Case study (an actual example I recently witnessed): Company has many large files that are key to their operation. They consider the files confidential and important in both supporting their sales efforts as well as helping operations with existing production. It is a relatively small company (let's say less than $50 million in revenue) and IT has decided that buying storage and managing it is something they don't particularly like doing (don't know about you but this sounds like the fun part of the job, just sayin'). So they have decided to use a very cost efficient tool, considering it is free; a cloud-based box provider.
Stay with me, not the most interesting story yet. So here we go, they tell the keepers of the large files (us) to start storing them on the cloud, and a business account is setup on the free cloud-based box provider. Let the mayhem begin.
At first it's cool. Now lots of different people can get to files they couldn't get to before or even knew existed. The Cinco de Mayo party has nothing on us. Distribution lists are constructed and passwords created and file structures initialized. Fast forward six months ------->
- There is now over 5 terabytes of data on the provider
- There are 3 times as many user accounts as there are employees in the company
- There are now multiple folders with the same name, some of them sound very scary like Corporate Strategy (this is made up as I can't reveal the real name)
- Everyone has synched their desktop to the cloud and then reorganized their folders, often not synching back to the cloud (so now we are using local storage as well)

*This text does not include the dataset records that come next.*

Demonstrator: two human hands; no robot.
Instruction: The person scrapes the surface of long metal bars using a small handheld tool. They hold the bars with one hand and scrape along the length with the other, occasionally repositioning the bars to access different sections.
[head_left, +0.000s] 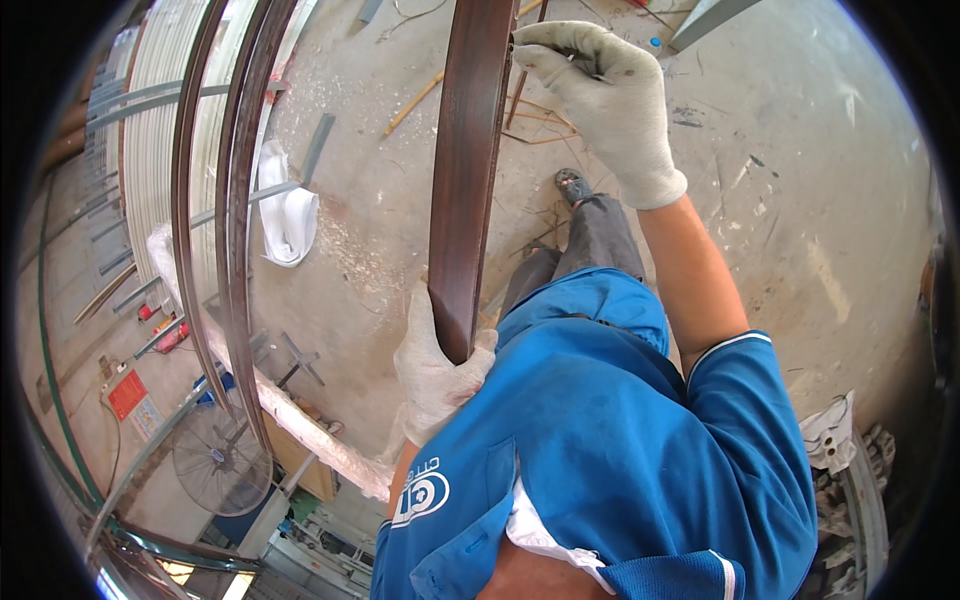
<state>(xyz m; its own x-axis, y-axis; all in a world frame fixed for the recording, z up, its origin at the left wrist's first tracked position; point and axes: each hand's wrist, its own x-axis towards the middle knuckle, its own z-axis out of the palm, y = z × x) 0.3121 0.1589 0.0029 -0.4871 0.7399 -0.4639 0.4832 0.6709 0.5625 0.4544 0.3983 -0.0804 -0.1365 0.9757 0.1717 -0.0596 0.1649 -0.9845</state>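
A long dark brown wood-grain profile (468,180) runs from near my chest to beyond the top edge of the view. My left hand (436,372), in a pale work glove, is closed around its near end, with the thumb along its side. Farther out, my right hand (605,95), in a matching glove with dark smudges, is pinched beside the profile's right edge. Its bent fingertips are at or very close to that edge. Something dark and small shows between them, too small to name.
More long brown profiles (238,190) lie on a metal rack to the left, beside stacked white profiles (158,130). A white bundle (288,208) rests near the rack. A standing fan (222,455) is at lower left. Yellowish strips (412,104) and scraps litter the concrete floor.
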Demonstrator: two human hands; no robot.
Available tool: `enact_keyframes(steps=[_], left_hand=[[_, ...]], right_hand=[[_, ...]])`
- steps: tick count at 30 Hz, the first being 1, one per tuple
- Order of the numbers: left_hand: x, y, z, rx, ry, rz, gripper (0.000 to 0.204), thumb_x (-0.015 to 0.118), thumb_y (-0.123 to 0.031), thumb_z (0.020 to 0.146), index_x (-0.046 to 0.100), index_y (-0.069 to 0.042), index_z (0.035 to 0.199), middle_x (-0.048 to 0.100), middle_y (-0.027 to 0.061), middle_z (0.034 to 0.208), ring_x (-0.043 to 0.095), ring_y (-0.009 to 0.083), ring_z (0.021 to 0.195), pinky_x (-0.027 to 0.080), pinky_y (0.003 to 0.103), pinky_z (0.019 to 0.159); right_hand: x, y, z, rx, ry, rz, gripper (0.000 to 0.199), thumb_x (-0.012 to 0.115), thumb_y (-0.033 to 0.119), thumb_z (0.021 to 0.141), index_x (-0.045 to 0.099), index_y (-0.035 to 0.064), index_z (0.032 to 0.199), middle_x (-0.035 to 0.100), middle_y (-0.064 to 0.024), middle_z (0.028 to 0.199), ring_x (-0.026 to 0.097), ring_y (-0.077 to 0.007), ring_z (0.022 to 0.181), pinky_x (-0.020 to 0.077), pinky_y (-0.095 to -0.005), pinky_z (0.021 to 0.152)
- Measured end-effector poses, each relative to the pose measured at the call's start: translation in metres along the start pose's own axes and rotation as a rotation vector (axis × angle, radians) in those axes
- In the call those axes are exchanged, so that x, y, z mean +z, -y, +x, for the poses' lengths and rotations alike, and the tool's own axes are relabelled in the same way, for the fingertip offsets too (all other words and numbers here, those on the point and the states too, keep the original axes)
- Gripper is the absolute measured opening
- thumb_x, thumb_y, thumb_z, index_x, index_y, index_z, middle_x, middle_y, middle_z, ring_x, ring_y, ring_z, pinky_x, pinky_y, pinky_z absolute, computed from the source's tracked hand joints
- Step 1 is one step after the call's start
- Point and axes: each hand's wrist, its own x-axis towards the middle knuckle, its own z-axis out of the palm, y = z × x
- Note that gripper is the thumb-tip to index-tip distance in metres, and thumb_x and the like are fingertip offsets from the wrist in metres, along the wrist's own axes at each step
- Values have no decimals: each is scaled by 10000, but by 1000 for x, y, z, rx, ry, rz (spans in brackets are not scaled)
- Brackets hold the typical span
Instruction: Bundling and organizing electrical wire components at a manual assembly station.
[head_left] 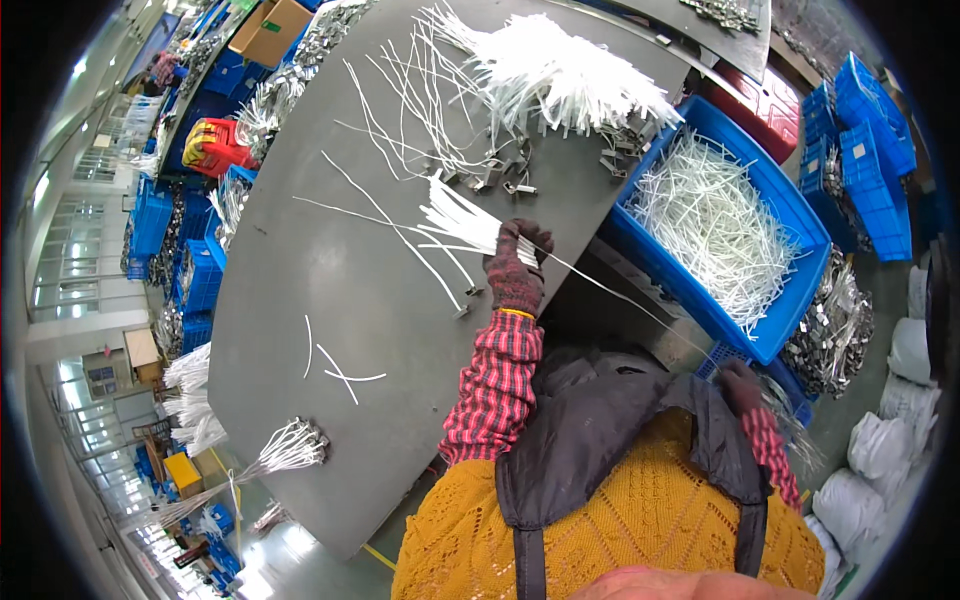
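Note:
My left hand point(515, 268), in a dark knitted glove with a red plaid sleeve, grips a fanned bundle of white plastic strips point(462, 222) over the edge of the grey table point(300, 300). One thin white strip point(630, 305) runs from that bundle down toward my right hand point(742, 388). That hand is also gloved, low beside the blue crate, and closed around the strip's end. Small metal clips point(497, 178) lie on the table just beyond the bundle. A big heap of white strips point(560, 70) lies farther back.
A blue crate of white strips point(722, 222) stands to the right of the table, with a pile of metal clips point(832, 335) beside it. A tied bundle with clips point(290, 450) lies near the table's front left. Stacked blue crates point(870, 140) and white sacks point(880, 450) line the right.

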Motion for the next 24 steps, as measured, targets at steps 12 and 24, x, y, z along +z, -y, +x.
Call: enact_keyframes(steps=[12, 24], left_hand=[[-24, -16, -13, 235, 4, 971, 296, 663, -277, 924, 678, 12, 989, 702, 94, 801, 696, 193, 713, 533, 353, 584], [-56, -98, -5, 2, -267, 235, 247, 697, -142, 879, 636, 34, 1041, 654, 123, 796, 650, 240, 618, 529, 328, 512]], right_hand=[[307, 316, 40, -395, 363, -190, 621, 636, 318, 886, 456, 79, 1431, 673, -181, 1097, 656, -317, 1009, 512, -397, 940], [317, 308, 205, -997, 2, -589, 405, 759, 141, 839, 680, 100, 1234, 709, -155, 1019, 682, -334, 962, 545, -405, 893]])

- There are multiple versions of the same file, with the same name, some the same size, and some with the same date but different sizes
- Links to files have been provided to many vendors and customers, which no longer work as files have been deleted, moved, or renamed
- The CEO is screaming that non-current versions are being used in production, people are recreating existing files, and although there is now greater visibility to the files, it is now even harder to find what he needs.
BUT IT IS FREE!! (Not really as they are now paying for additional storage, but that doesn't count as we would have had to pay for it anyway.)
I know you're waiting for it, so I'll give you that gratification: IT IS NOT REALLY FREE. I would argue not only is this approach not free it is more costly than keeping the documents in-house, BY A FAR MARGIN. The problem, like a lot of business problems, is we can't quantify the real costs, but we do know what we write checks for. A couple of bucks for these cloud services sounds a whole lot better than thousands for additional drives or servers. The non-quantifiable costs (I knew you were asking), include:
The huge cost of working from non-current versions of files (rework, additional materials, late production, customer ill-will, reduced morale, etc.)
The huge amount of time lost in trying to find files and ensure they are the most current (think of this, in a small 250 person firm, if 50% of the people take an extra 5 minutes per day to find and verify a file, it's equivalent to almost 1 1/2 people's work for an entire year - without assuming any productivity factors)
Loss of files due to people moving files or just being plain stupid
MOST IMPORTANTLY - a substantial decrease in security for significant files, in this case Confidential files. (I'm okay if they are pictures of the company outing or even this year's budget, as we know this document is really a figment of someone's imagination).
BUT IT IS FREE!!!
Okay, I give on this one. Certainly we are all conditioned to try and find less expensive ways of doing our job. And the ability to distribute and collaborate is a big improvement. But the costs are significant and the loss of security is like my insurance agent tells me - "you never know." (Still not sure what he is implying, pretty sure I know I am going to die, maybe he is subtly telling me I don't know how much its going to cost me for the additional insurance, you know.)
Technology is not free, of course, but it is a heck of a lot less expensive these days than in the past, and it's getting cheaper. I think its wonderful to put pictures of your dog up on Pinterest or Instagram and your videos of the birthday party on YouTube, but we need to draw the line on putting corporate documents on non-commercial grade applications.
The cost of a full fledged document management system is so insignificant compared to the costs (non-quantifiable as they are) that its really a no-brainer for the corporation. Don't cop out and take the easy road, for as they say, "you get what you pay for," and "caveat emptor," and "no pain, no gain," and "you never know," and "I can't believe they gave it to me for free!"